Some of our developers are working remotely without access to reliable
broadband and so doing a full clone is quite a slow process. On top of
that it does seem unnecessary as we have those files stored elsewhere
now. I've read up about how to do a git-filter-branch to remove all
versions of an object from history etc. I have a few questions about
how this will work with Gerrit if it can...

The problem, as I see it, is that all the commit ids going back a very
long way will have changed and Gerrit will not be able to reconcile
it's database with the Git repository. Assuming that this does work
(and I'd like to know how...) then if I do the necessary git filter-
branch changes to my local repository will it be sufficient to simply
push the rewritten history to gerrit? Would I also need to force the
expiry of unreachable references and run gc on the server repository?

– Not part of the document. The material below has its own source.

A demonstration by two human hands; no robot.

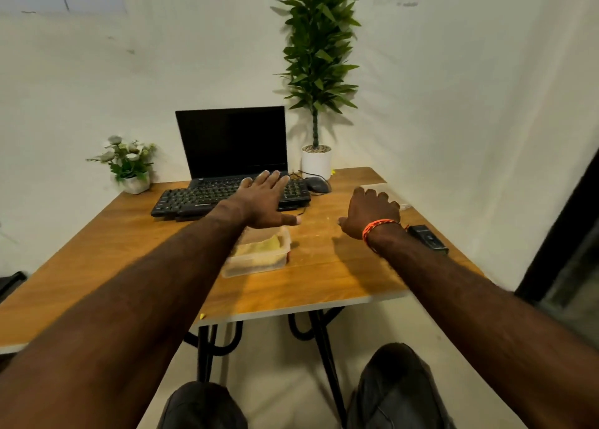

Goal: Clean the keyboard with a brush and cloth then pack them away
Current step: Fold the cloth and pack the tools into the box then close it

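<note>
While reaching — hands (264, 198) outstretched, fingers spread.

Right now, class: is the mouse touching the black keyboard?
Apart. The head view shows a strip of bare table between the mouse and the right end of the black keyboard.

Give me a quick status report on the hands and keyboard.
Left hand open, reaching over keyboard. Right hand loosely curled, empty, over table. Plastic box under left wrist.
</note>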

So then, assuming that it works and is possible, everyone else's local
repositories will be so far out of sync with the server that they'd
probably have to clone again (which should suddenly be much much
faster). Right?

Assuming that I'm on the right track to this point what would happen
to existing reviews etc in Gerrit? Would Gerrit be able to 'find' them
based on the ChangeIds or something like that? If there was an
existing change in Gerrit awaiting review I'd assume we'd need to
rebase it onto the new master before trying to merge... What about
changes that have already been merged with Gerrit - will Gerrit still
be able to attach the review history to those changes?

Or should I forget trying to maintain all this in the same repository
and just create a new repository in Gerrit and push the rewritten
history into that? (And then, later, remove the existing repository
from Gerrit as we won't be using it any more). I don't really want to
do this but it would be a possible option.

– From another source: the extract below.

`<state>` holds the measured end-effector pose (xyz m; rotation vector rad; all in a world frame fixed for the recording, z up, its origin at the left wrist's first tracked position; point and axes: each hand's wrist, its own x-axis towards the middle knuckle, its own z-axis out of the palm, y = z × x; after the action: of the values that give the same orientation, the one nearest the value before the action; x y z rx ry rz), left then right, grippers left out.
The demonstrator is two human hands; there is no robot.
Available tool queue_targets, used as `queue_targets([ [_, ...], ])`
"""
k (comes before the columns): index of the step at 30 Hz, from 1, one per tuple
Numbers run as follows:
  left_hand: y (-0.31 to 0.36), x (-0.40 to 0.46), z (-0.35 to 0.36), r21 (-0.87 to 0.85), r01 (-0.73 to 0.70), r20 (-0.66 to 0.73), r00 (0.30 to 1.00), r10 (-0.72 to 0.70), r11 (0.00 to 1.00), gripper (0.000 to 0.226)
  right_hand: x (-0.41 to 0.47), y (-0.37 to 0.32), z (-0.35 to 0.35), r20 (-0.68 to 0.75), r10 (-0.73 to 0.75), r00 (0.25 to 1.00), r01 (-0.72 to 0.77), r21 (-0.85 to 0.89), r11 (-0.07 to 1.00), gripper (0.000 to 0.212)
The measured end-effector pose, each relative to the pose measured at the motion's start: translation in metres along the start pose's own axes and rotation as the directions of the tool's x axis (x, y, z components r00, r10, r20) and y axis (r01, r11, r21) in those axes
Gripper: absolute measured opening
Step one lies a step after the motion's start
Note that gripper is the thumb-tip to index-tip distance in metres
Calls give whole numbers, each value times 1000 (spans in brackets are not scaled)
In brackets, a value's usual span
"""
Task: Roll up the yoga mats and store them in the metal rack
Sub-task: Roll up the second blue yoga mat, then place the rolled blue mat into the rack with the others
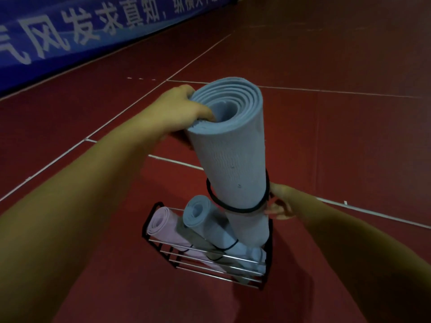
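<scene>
A rolled blue yoga mat (229,150) stands nearly upright with its lower end inside the metal rack (205,259). A black elastic band (235,207) circles it low down. My left hand (186,110) grips the mat's top rim, thumb inside the roll. My right hand (279,201) touches the mat's right side at the band; its fingers are partly hidden behind the mat. In the rack lean a smaller blue rolled mat (205,220), a pink rolled mat (168,229) and a grey one (198,241).
The rack stands on a dark red sports floor (338,148) with white lines. A blue banner (70,31) with white characters runs along the wall at the upper left.
</scene>
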<state>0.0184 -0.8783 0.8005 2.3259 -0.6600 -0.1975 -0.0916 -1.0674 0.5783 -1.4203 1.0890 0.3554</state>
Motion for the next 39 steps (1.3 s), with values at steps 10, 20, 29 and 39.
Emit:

Sorry if all this comes off as confused and uninformed - I've read
what I can find but found almost nothing that was obviously related to
Gerrit....

thanks for any help,

-mark

--
To unsubscribe, email repo-discuss...@googlegroups.com
More info at http://groups.google.com/group/repo-discuss?hl=en

Shawn Pearce

unread,

May 4, 2010, 1:21:48 PM5/4/10

to Mark, Repo and Gerrit Discussion

Mark <mark.b...@gmail.com> wrote:
> We're using gerrit with a git tree that was converted from svn. Our
> svn repository had some largish binary objects - not massive but they
> take up far more space than the actual code.
>
> Some of our developers are working remotely without access to reliable
> broadband and so doing a full clone is quite a slow process. On top of
> that it does seem unnecessary as we have those files stored elsewhere
> now. I've read up about how to do a git-filter-branch to remove all
> versions of an object from history etc. I have a few questions about
> how this will work with Gerrit if it can...

Yup. I've done this sort of rewrite exactly once... for the
JGit project. We were forced to rewrite our history through
filter-branch, but I wanted to save the Gerrit Code Review records.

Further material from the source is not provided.